Changes in location parameters

Taking the partial derivative with respect to \(\mu _B\) or \(\mu _X\) captures the effects of a shift in risks. They are identical to the standard wealth or income effects that arise when some exogenous, non-risky wealth changes. In particular, as a straightforward implication from Result 2.1, Eq. (12), we obtain

Corollary 3.1

For \(k=X,B,\)

$$\frac{\partial S_n(\sigma ,\mu _X+\mu _B)}{\partial \mu _k} \, \frac{>}{<} \, 0 \quad \forall (\sigma , \mu ) \in M \quad \iff \quad A_n'(y) \, \frac{>}{<} \, 0 \quad \forall y.$$
(15)

Hence, a higher expected return on any risk makes decision makers more [less] risk-averse if absolute risk aversion is increasing [decreasing] in income (\(n=1\)). It makes them more [less] prudent if absolute prudence rises [diminishes] with income (\(n=2\)); and similar for higher degrees.

Changes in scale parameters

The variance of final wealth is given by

$$\sigma _Y^2 = \sigma _X^2 + \sigma _B^2 + 2 \rho \sigma _X \sigma _B.$$
(16)

In this decomposition, we can separate changes in the marginal distributions of X and B from changes in their dependence structure, represented by ρ. In fact, in the realm of elliptical distributions, where MV analysis is most appropriate, the Pearson correlation coefficient adequately captures how and how strongly X and B hang together (Landsman and Tsanakas 2006).

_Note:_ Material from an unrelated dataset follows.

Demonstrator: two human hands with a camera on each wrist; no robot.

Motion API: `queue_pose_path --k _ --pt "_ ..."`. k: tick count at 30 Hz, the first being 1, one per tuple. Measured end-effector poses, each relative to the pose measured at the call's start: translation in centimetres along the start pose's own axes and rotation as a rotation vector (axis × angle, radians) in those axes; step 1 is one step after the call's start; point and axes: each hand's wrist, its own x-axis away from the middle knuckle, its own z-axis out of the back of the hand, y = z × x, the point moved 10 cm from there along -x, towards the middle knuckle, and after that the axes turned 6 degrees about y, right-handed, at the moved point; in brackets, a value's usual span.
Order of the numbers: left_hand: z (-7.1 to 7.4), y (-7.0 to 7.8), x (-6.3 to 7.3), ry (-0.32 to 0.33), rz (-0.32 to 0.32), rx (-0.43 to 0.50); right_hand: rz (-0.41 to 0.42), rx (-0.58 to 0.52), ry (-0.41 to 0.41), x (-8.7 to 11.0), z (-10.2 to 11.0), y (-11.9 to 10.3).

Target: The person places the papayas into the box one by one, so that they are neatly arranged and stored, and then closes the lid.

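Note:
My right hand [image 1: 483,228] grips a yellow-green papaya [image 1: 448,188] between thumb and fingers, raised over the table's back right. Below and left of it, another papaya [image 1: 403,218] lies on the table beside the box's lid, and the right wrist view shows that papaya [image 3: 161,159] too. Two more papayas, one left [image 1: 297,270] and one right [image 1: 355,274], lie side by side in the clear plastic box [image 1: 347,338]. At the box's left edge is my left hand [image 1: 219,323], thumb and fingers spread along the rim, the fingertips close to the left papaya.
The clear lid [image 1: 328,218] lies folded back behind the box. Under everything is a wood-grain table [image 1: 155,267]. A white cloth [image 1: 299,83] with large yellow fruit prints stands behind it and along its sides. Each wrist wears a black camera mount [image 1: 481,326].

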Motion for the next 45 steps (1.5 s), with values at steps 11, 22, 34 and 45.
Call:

The partial derivatives with respect to \(\sigma _B\) or \(\sigma _X\) capture the effects of changes in the riskiness of the single risks B or X. Observe that

$$\frac{\partial S_n\left( \sqrt{\sigma _X^2+\sigma _B^2 + 2 \rho \sigma _X \sigma _B},\mu \right) }{\partial \sigma _k} = \frac{\partial \sigma _Y}{\partial \sigma _k} \cdot \frac{\partial S_n\left( \sigma _Y, \mu \right) }{\partial \sigma _Y} = \underbrace{\frac{\sigma^2_k + \sigma _{XB}}{\sigma _Y \sigma _k}}_{(i)} \cdot \underbrace{\frac{\partial S_n\left( \sigma _Y,\mu \right) }{\partial \sigma _Y}}_{(ii)}.$$
(17)

Hence, the effect of an increase in \(\sigma _k\) (for \(k=X,B\)) on risk attitudes depends on (i) how that change affects overall riskiness \(\sigma _Y\) and (ii) the risk attitude proper.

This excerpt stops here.